(Source records)
· · · · ·
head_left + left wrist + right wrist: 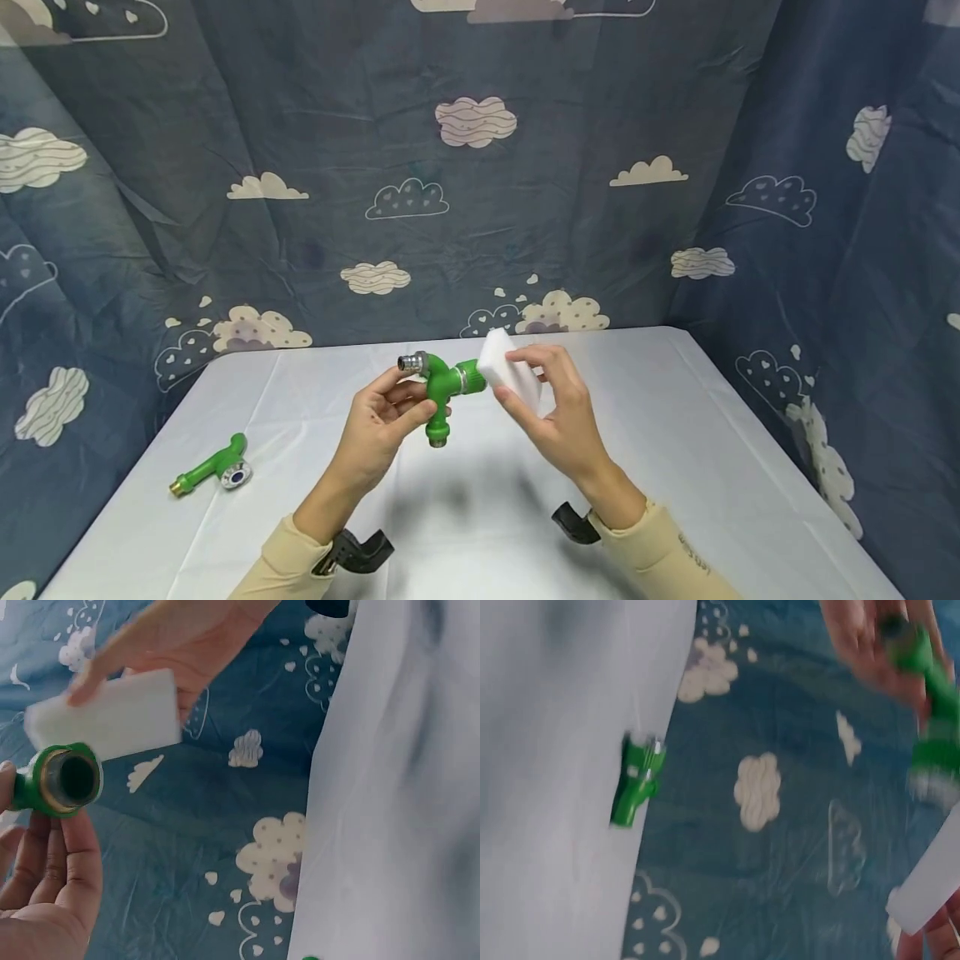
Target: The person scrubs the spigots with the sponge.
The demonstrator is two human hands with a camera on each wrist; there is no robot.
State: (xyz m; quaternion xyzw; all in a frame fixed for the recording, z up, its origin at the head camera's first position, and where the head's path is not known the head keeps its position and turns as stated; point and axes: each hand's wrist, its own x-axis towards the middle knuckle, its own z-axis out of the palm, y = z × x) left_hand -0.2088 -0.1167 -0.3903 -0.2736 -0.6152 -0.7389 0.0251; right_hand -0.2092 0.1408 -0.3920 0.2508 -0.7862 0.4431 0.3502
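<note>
My left hand grips a green plastic tap with metal threaded ends, held above the white table. The left wrist view looks into the tap's open end, with my fingers curled under it. My right hand pinches a white sponge block and holds it against the tap's right end. The sponge sits just above the tap in the left wrist view. In the blurred right wrist view the sponge shows at the lower right and the tap above it.
A second green tap with a brass tip lies on the table at the left, also seen as a green tap in the right wrist view. Blue cloud-print cloth hangs behind and on both sides of the table.
</note>
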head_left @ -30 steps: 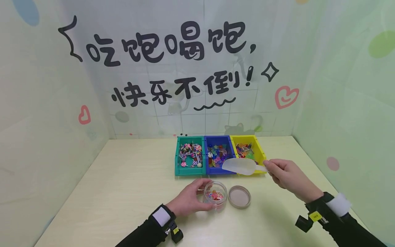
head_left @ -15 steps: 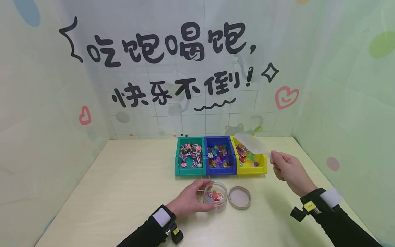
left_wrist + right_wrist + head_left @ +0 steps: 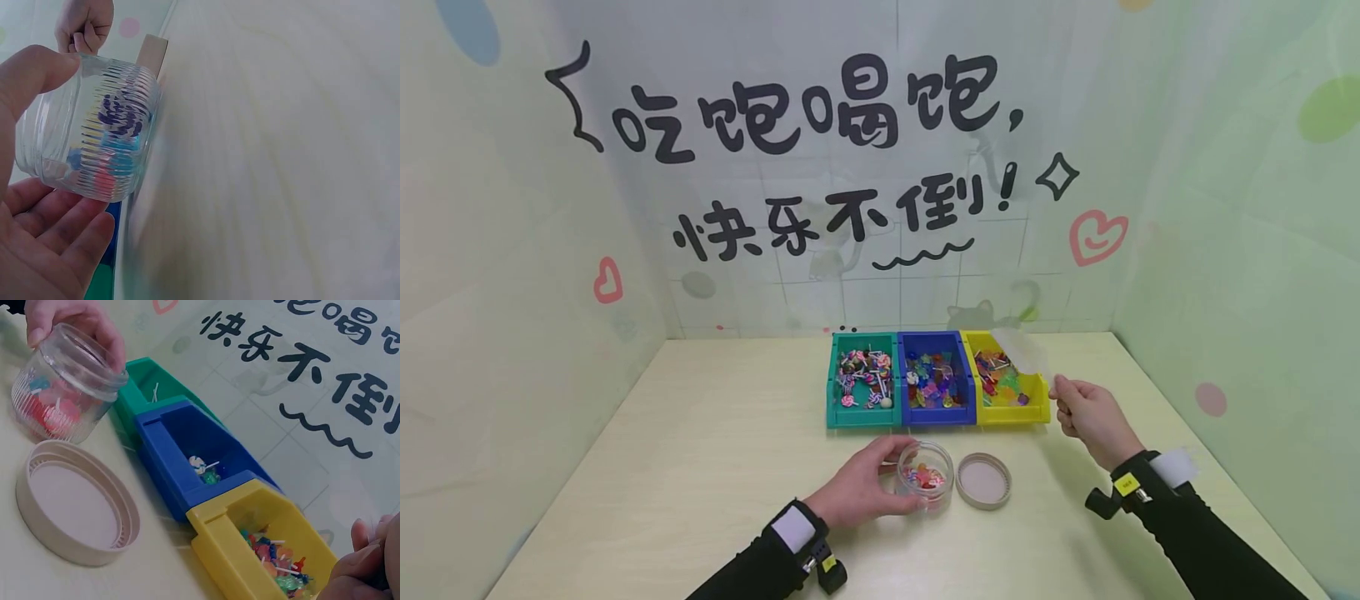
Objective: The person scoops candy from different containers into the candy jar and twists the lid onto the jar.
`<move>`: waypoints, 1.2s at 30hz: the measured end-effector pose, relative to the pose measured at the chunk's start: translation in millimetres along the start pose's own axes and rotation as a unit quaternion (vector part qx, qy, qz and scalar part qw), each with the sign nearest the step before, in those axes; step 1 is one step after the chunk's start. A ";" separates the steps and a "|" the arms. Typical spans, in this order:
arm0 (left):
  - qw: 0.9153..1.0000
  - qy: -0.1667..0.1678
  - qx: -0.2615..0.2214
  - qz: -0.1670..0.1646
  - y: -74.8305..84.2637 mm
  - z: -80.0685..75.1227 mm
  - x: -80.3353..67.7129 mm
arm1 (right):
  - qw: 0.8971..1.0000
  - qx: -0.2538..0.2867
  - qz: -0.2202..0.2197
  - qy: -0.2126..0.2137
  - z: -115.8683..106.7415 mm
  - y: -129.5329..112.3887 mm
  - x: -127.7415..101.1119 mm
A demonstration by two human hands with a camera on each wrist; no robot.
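Observation:
My left hand [image 3: 887, 479] grips a small clear glass jar [image 3: 926, 475] standing on the table, with a few colourful candies in its bottom. In the left wrist view the thumb and fingers curl round the ribbed jar [image 3: 94, 131]. The jar's beige lid [image 3: 983, 481] lies top down just right of it. My right hand [image 3: 1063, 396] pinches the handle of a translucent white scoop [image 3: 1019, 350], whose bowl hangs tilted over the right side of the yellow bin [image 3: 1033, 408]. What is in the scoop I cannot make out.
Three small bins stand side by side at the back: a green bin [image 3: 831, 400] of lollipops, a blue bin [image 3: 936, 412] of mixed candies, and the yellow one with red and green sweets. Walls close in at the back and both sides.
My right hand swung the scoop from in front of the blue and yellow bins up and back over the yellow bin, then lowered slightly. The left hand and jar stayed still.

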State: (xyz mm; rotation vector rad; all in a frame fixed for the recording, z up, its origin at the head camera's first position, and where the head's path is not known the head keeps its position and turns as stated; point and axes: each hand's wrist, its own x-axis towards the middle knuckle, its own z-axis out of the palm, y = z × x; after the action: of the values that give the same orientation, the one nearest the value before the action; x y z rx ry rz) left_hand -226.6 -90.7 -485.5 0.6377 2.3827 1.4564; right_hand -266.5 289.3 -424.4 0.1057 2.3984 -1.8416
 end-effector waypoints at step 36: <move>1.000 0.002 0.002 0.001 -0.9 0.0 0.4 | 0.985 -0.128 0.098 0.065 -9.2 51.9 3.1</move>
State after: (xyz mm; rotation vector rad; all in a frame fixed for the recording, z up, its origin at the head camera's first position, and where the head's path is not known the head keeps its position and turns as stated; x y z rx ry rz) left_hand -227.2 -90.8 -486.3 0.6385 2.3885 1.4549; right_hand -263.5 311.6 -472.2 0.4324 2.5794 -1.4730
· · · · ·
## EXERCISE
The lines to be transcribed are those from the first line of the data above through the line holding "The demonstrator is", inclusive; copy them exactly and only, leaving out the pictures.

## SOLUTION FOR THIS EXERCISE
head_left + left wrist + right wrist: 
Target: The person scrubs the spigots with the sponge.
The demonstrator is two human hands with a camera on each wrist; there is no robot.

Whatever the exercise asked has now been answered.